Then the experts arrived, as if sent by some Kiwi angel. A New Zealand family visiting out of Christchurch just happened by to walk the beach. “These campervans are not made for sand like this, you know.” We knew, by then. But the couple – in a friendliness so common to people here – took the time to help us dig out a flat ramp for the tires to smooth the way, lay down a short road bed of seaweed and straw-like debris, and lastly added muscle to help get the beast going. With a heave, an accelerating thrust in reverse, and a progressively carved turn, within a few seconds the carvan veered back onto solid ground. An hour after we were stuck, we were freed from the slippery sand of our freedom campsite. Cheers and hugs and thank yous followed, before our angels departed as suddenly as they had arrived. And we were free to enjoy the day’s hike and Punakaiki blowholes.

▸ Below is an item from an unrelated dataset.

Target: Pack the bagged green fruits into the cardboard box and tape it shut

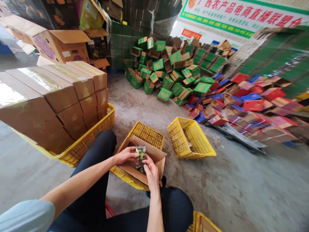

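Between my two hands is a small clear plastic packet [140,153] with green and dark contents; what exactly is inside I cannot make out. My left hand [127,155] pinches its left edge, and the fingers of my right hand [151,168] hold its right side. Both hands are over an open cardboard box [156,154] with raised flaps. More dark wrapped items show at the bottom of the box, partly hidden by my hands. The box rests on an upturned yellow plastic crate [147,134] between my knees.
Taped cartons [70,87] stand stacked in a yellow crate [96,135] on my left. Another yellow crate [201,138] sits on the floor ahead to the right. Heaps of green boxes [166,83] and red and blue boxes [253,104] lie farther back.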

Where to spend the next night? Freedom camping at the same beach, of course, but firmly on solid ground.

(Recommendation: Top 10 Holiday Parks for overnight cottages or campervan sites; RoadAbode/Kahurangi Motor Homes in Nelson for campervans. And for more pictures from New Zealand, CLICK HERE to view the slideshow at the end of the New Zealand itinerary page.)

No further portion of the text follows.